Après avoir choisi une dizaine de chantiers, je contacte par message via le réseau puis par téléphone mes futurs hôtes, jusqu’à réussir à planifier 4 chantiers participatifs.
J’ai fait le choix de limiter mes chantiers à 4, et d’y rester entre 1 semaine et demi et 2 semaines pour me donner le temps de créer du lien et de voir différentes choses au sein d’un même chantier.

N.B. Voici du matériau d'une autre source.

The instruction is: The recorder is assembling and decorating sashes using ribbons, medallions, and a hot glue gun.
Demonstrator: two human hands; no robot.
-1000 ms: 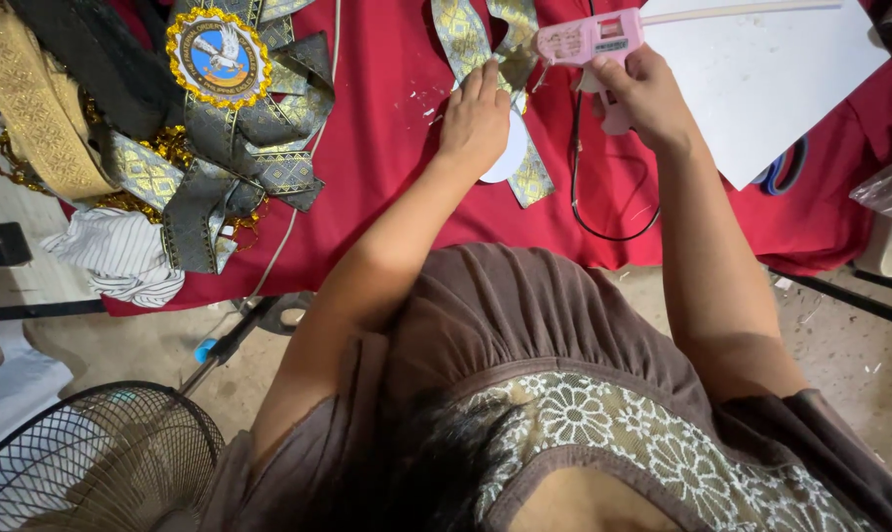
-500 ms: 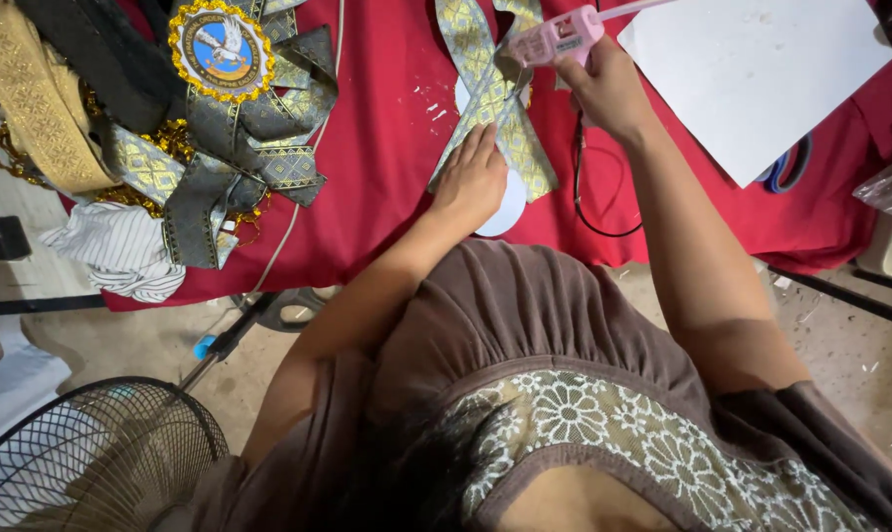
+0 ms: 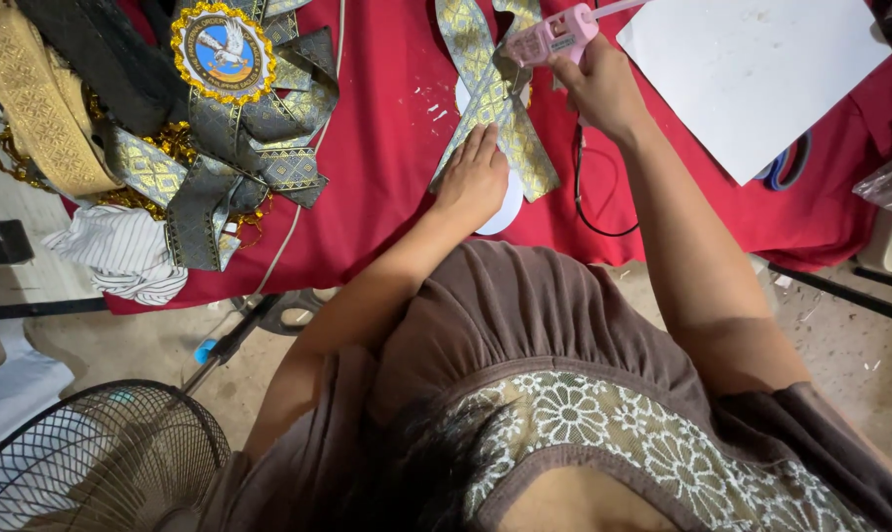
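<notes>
My left hand [image 3: 474, 180] lies flat, fingers together, pressing on crossed gold-and-grey patterned ribbons [image 3: 525, 148] that rest over a white round card [image 3: 508, 205] on the red tablecloth [image 3: 387, 148]. My right hand [image 3: 602, 91] grips a pink glue gun [image 3: 552, 37], its nozzle pointing left at the top of the ribbons. The gun's black cord [image 3: 589, 212] loops down beside the ribbons.
A finished ribbon rosette with a round blue-and-gold badge [image 3: 224, 54] and loose gold and grey ribbons lies at the left. A white sheet [image 3: 752, 69] covers blue-handled scissors [image 3: 786, 167] at the right. A striped cloth [image 3: 121, 251] hangs off the table edge. A fan [image 3: 91, 463] stands on the floor.
My left hand slid down the ribbons and now presses flat on their crossing. My right hand with the glue gun stayed at the ribbons' top. The view shifted slightly.
</notes>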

Les chantiers que j’ai choisis sont les suivants :
- Réhabilitation et émergence d’un éco-lieu
Gordes (Vaucluse, 84)
Du 6 au 19 Mars – 2 semaines
- Eco-construction en ossature bois et paille
Tulle (Corrèze, 19)
Du 20 Mars au 2 Avril – 2 semaines
- Autoconstruction de 2 maisons autonomes en GREB
Plouray (Morbihan, 56)
Du 13 au 21 Avril – 1 semaine et demi
- Réhabilitation complète d’un corps de ferme
Ergué Gaberic (Finistère, 29)
Du 1er au 12 Mai – 1 semaine et demi
Etape 3 : Chantiers participatifs : bien se préparer et s’équiper !

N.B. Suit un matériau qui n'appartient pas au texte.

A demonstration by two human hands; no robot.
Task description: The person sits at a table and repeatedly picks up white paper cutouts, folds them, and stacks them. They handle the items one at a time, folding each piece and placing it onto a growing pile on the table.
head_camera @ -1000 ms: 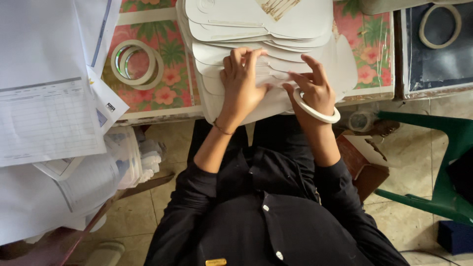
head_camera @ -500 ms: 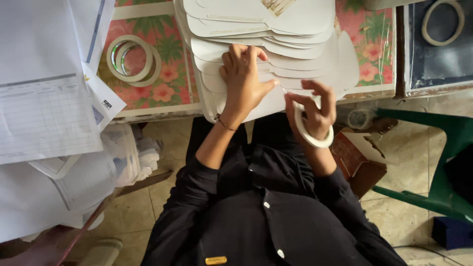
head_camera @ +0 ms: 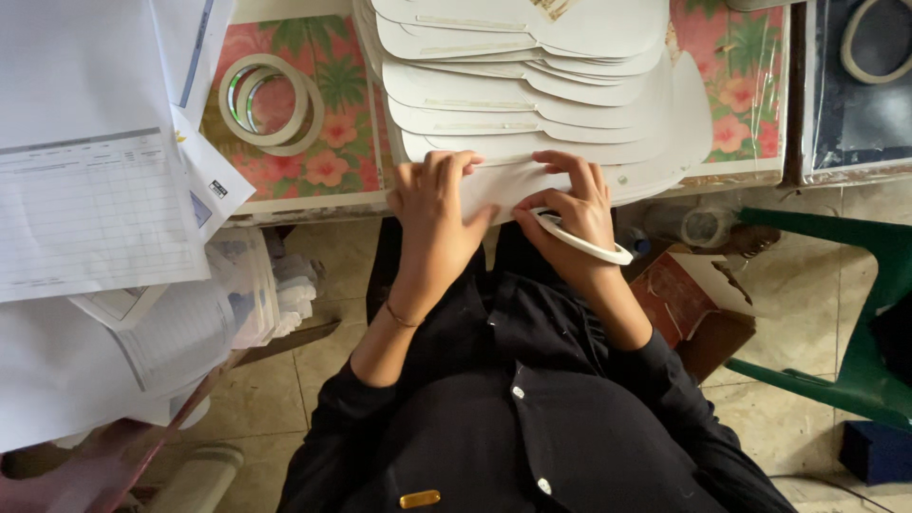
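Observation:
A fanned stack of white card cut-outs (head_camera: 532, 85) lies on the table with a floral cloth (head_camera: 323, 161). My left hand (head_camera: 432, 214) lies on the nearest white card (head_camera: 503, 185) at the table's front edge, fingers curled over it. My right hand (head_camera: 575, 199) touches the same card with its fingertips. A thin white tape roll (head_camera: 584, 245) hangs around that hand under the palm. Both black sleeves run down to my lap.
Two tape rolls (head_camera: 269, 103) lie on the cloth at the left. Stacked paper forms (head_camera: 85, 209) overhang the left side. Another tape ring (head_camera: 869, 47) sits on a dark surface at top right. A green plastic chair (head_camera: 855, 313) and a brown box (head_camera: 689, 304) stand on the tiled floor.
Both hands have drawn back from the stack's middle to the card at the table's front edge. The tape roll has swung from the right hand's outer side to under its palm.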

Une fois la planification terminée, je dois m’équiper en fonction de ce que mes futurs hôtes ont, ou n’ont pas à me fournir. Je pars donc avec :
- Une caisse remplie d’EPI (Équipements de Protection Individuelle) incluant lunettes de chantiers, 3 paires de gants courts et longs pour le mortier, bouchons d’oreille, chaussures et casquette de sécurité
- Quelques outils : visseuse, cutter, mètre ruban et crayons de chantiers
- Des vêtements de protection : 2 pantalons de survêt, plusieurs T-shirt et polaires, une veste sans manche et des vêtements étanches (anorak, pantalon et bottes de jardinage)
- Équipement pour dormir (un des chantiers est sous tente) : une tente 3 secondes, une couverture, un duvet et un coussin
Calendrier terminé, équipement prêt, je me lance dans l’aventure. C’est donc le 6 mars 2023 que débute mon voyage français autour des chantiers participatifs qui feront chacun l’objet d’un nouvel article.